- Directed by: Shane Meadows
- Produced by: Mark Herbert; Libby Durdy;
- Starring: Ian Brown; John Squire; Gary Mounfield; Alan Wren;
- Cinematography: Laurie Rose
- Edited by: Matthew Gray; Chris King; Tobias Zaldua;
- Production companies: Film4 Productions Warp Films
- Distributed by: Picturehouse Entertainment
- Release date: 5 June 2013;
- Running time: 96 minutes
- Country: United Kingdom
- Language: English
- Box office: $784,111

= The Stone Roses: Made of Stone =

2013 British music documentary film

The Stone Roses: Made of Stone is a 2013 British music documentary on the acclaimed band The Stone Roses directed by Shane Meadows. The film stars band members Ian Brown, John Squire, Gary Mounfield and Alan Wren. The film was released on 5 June 2013 in the United Kingdom.

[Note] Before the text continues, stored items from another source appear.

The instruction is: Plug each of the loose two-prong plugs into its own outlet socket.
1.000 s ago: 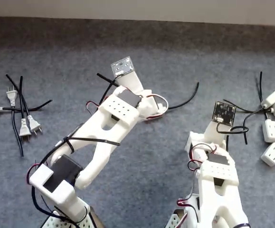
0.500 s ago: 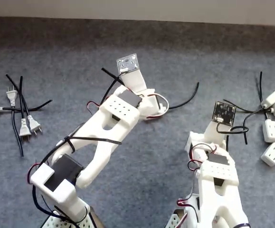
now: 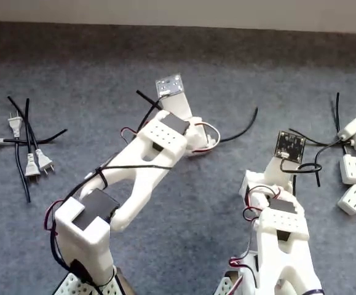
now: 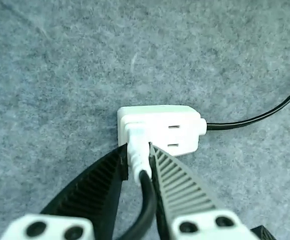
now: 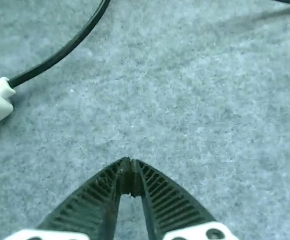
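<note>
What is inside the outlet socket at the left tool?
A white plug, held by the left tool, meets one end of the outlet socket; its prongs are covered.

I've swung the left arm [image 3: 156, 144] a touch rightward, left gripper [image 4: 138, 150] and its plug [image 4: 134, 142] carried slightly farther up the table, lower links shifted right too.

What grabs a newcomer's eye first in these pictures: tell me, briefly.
The left end effector is shut on a white plug, whose head sits against a white outlet socket near the middle of the grey carpet. Loose plugs lie in a tangle at the far left of the high view, and spare sockets cluster at its right edge. The right end effector is shut on nothing above bare carpet.
</note>
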Robot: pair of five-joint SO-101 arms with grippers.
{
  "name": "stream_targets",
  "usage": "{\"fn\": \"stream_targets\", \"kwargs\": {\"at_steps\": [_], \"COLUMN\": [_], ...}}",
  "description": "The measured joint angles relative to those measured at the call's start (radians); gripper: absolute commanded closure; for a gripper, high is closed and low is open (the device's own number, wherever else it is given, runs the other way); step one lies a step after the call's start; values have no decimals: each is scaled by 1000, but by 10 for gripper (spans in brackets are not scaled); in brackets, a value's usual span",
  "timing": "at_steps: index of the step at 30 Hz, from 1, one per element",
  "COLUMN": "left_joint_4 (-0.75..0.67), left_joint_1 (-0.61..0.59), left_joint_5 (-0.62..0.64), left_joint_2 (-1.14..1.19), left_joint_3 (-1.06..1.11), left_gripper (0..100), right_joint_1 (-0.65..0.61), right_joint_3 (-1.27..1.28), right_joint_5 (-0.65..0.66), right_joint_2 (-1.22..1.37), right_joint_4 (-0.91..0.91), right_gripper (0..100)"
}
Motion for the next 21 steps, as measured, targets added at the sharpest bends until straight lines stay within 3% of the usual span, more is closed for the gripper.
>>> {"fn": "stream_targets", "kwargs": {"at_steps": [12, 21], "left_joint_4": [43, 95], "left_joint_1": [-34, -32], "left_joint_5": [-6, -51], "left_joint_2": [2, 135], "left_joint_3": [-35, -132], "left_gripper": [993, 993], "right_joint_1": [0, 0], "right_joint_3": [0, 0], "right_joint_5": [0, 0], "right_joint_2": [0, 0], "right_joint_4": [0, 0], "right_gripper": [991, 991]}}
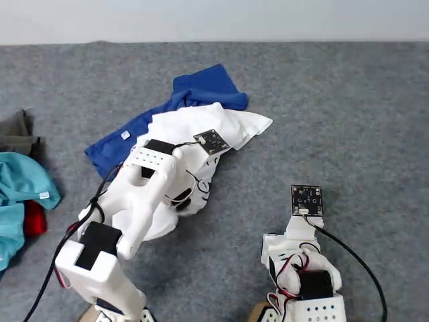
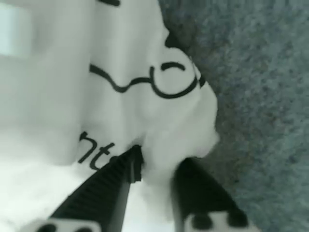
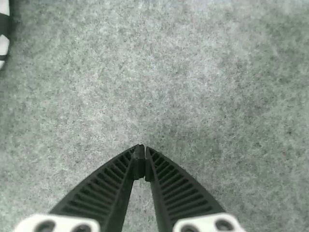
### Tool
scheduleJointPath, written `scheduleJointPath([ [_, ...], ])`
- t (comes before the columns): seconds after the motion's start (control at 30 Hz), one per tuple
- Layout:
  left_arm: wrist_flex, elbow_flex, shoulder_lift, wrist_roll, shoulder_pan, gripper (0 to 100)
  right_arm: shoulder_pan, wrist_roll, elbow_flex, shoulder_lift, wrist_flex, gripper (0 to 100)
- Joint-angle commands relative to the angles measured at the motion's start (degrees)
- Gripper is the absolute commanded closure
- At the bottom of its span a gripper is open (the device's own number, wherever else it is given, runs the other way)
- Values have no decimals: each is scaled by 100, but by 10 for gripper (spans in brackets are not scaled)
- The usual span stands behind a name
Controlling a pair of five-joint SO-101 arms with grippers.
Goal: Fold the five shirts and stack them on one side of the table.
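From where I stand, the work looks barely started. The white shirt (image 1: 224, 127) lies rumpled in the middle of the high view, partly over the blue shirt (image 1: 201, 87). The blue one spreads out from under it toward the upper centre and the left. Neither has a clean fold that I can make out.

The left gripper (image 2: 160, 166) has a bunched bit of the white shirt's printed part pinched between its fingers, close to the cloth's edge where the grey table (image 1: 348, 121) begins. The left arm (image 1: 144, 194) reaches up from the lower left of the high view and covers the near part of that shirt.

The right gripper (image 3: 144, 162) hangs over bare table with its tips pressed together on nothing. The right arm (image 1: 301, 275) sits tucked back at the lower right of the high view, well apart from the cloth.

At the left edge of the high view three more lie close together: a grey shirt (image 1: 15, 134) above, a teal shirt (image 1: 23, 178) below it, and a red shirt (image 1: 33, 218) peeking out beside the teal. They look heaped rather than folded — I would not call that a stack, though the edge cuts them off and I cannot be sure.

So all five seem to be waiting. I'd judge the white one is the shirt in hand, and every fold and the stacking remain to be done.
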Motion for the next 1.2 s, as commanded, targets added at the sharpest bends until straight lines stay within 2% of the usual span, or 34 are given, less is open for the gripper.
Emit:
scheduleJointPath([
  [0.0, 237, -180, -633, 35, -167, 996, -13, -53, 70, -75, 31, 990],
  [0.3, 229, -189, -4387, 607, -1248, 996, -13, -53, 70, -75, 31, 990],
  [0.47, -193, -154, -5723, 607, -2330, 995, -13, -53, 70, -75, 31, 990],
  [0.73, -1336, -154, -5908, 607, -4563, 995, -13, -53, 70, -75, 31, 990],
  [1.0, -2796, -154, -5679, 607, -6409, 995, -13, -53, 70, -75, 31, 990],
  [1.17, -2989, 31, -5653, 571, -6875, 994, -13, -53, 70, -75, 31, 990],
])
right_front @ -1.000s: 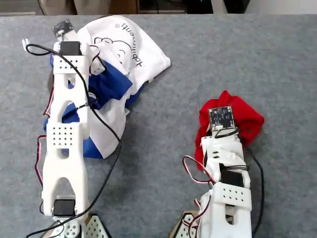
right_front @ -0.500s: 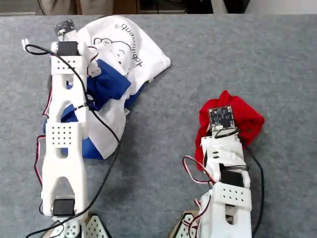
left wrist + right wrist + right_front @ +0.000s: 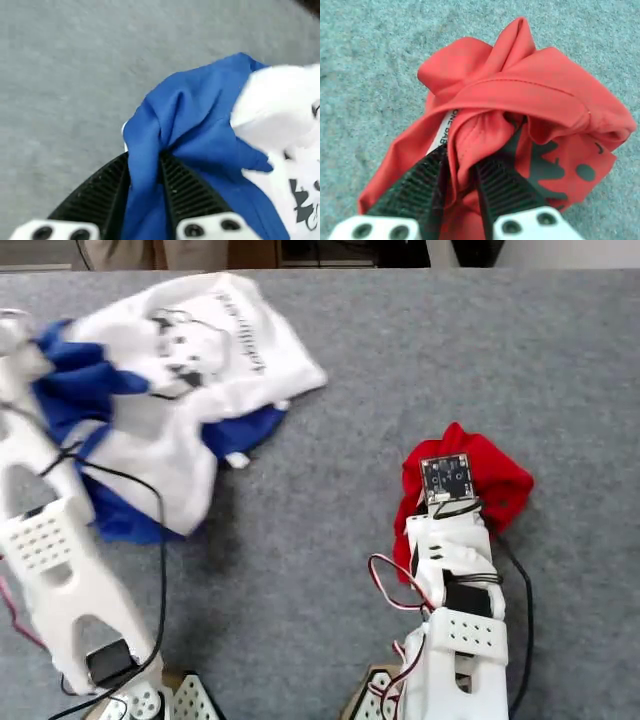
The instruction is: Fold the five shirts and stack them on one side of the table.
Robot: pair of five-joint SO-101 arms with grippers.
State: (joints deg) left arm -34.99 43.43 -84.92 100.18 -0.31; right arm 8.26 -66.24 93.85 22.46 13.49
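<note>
Pinching a ridge of blue cloth between the ribbed jaws of my left gripper [image 3: 145, 158], I hold the white and blue shirt [image 3: 190, 390] by one edge at the far left of the table [image 3: 450, 360]. From that grip the shirt trails away toward the table's middle. Its white front with the dark print lies uppermost, and blue parts show along the near side and beside my arm. Its long axis runs roughly across the table, from my left jaws out to the white corner that points at the centre. A second lobe hangs back toward my left base. The cloth is bunched and wrinkled, not flat, so I judge any fold needs it spread along that axis first. My right gripper [image 3: 460, 159] is closed on a fold of the red shirt [image 3: 480, 475], which sits crumpled in a heap right in front of that arm, on the right half of the table and well apart from the white one. The white shirt's free corner lies between my two arms, nearer the left. With my right jaws occupied, I judge the left arm must do the pulling.
</note>
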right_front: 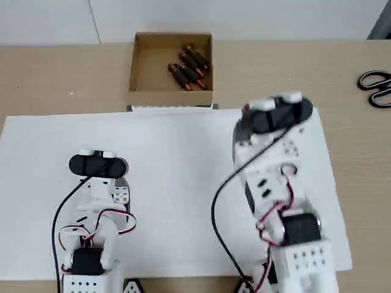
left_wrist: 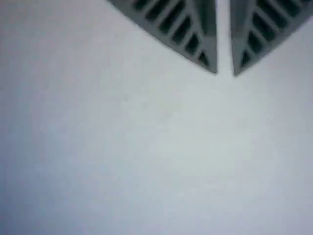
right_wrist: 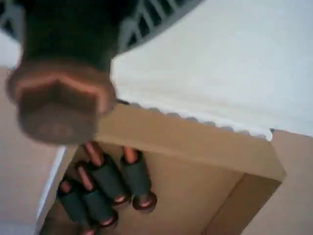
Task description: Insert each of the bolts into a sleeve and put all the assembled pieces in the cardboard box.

The film, which has received positive reviews from critics, follows the band reforming in 2012 after a 16-year split, capturing the band at work and in their everyday lives as they practise for their much-anticipated reunion on a tour across Europe, which culminated in three triumphant homecoming gigs at Manchester's Heaton Park.

==Cast==
- Ian Brown as himself
- John Squire as himself
- Gary Mounfield as himself
- Alan Wren as himself
- Shane Meadows as himself
- Mark Herbert as himself
- Liam Gallagher as himself
- Eric Cantona as himself

==Home media==
The film was released on DVD and Blu-ray on 21 October 2013.

==Critical response==
The film has been generally praised by critics and has garnered a rating of 73% on review aggregation website Rotten Tomatoes, based on 26 critical reviews with an average rating of 6.9 out of 10. The consensus reads: "This is very much a fan's-eye view of the Roses. But Meadows' lack of critical distance from his subject pays off in spades by allowing him to capture the passion the Roses inspire in their fans."

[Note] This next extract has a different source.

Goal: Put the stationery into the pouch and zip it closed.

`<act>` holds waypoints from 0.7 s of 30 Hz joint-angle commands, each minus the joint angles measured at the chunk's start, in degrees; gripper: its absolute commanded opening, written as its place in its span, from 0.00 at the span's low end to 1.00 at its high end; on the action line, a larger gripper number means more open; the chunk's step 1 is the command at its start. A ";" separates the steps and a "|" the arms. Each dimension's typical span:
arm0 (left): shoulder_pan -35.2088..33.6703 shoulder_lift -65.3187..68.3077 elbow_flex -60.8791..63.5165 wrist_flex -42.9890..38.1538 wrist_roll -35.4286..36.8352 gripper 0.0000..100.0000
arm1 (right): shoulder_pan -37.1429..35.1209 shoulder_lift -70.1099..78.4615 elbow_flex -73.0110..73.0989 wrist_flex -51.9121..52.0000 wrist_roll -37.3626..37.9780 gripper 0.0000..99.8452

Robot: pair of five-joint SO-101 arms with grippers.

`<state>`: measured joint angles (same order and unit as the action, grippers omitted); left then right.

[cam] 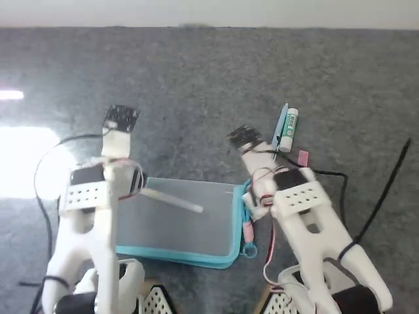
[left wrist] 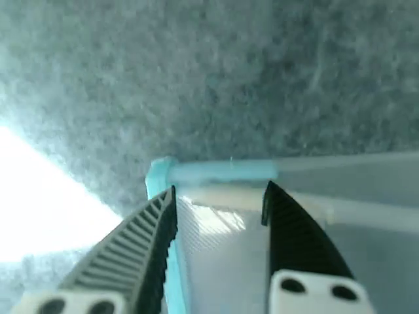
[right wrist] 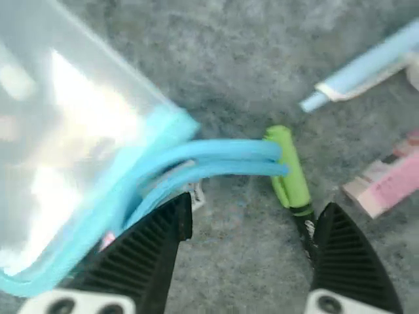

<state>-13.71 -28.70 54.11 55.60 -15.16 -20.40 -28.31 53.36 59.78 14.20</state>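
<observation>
Lying crosswise, pouch (cam: 183, 229), loop (cam: 249, 251) rightward

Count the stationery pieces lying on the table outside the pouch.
4: a blue pen and a glue stick side by side, a pink eraser close by, a green-capped item at a corner of the pouch. Others may be hidden.

A flat see-through plastic pouch with a light blue edge (cam: 190, 239) lies on the table. A thin white stick (cam: 171, 198) lies slanted across it, and I cannot tell if it is inside or on top. A blue cord loop (right wrist: 216, 160) sticks out from one corner. A green pen (right wrist: 288, 173) lies right at the end of the loop. Farther off, a light blue pen (cam: 280, 127) and a white and green glue stick (cam: 290, 129) lie side by side. A small pink eraser (cam: 302, 157) lies near them.
</observation>
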 commanded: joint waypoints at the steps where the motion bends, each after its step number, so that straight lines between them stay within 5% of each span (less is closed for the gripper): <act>1: 0.53 4.31 -10.33 -1.05 0.88 0.21 | 9.27 -8.22 -1.32 -0.57 -0.79 0.31; 5: 0.70 6.86 -20.09 4.57 1.05 0.21 | 13.76 -22.90 -1.58 1.54 -0.79 0.30; 10: 0.26 6.77 -27.12 9.67 1.41 0.21 | 9.19 -34.86 -1.32 8.22 -0.70 0.30; 14: 0.62 6.77 -28.44 11.96 2.81 0.21 | 3.12 -30.29 -1.32 9.01 -0.62 0.30; 21: 2.37 6.77 -28.18 17.67 1.85 0.21 | 3.82 -17.98 -2.99 12.00 3.52 0.31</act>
<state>-13.45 -21.93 28.62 70.02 -13.41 -16.88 -48.09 53.36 69.71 16.31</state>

Peter Bradshaw, film critic for The Guardian, awarded the film four out of five stars, writing: "Warm and energetic, Shane Meadows's love letter to the Stone Roses may be his best film so far". David Gritten, film critic for The Daily Telegraph, awarded the film four out of five stars, writing: "Shane Meadows has made a touching tribute to his favourite band - and to music fandom itself."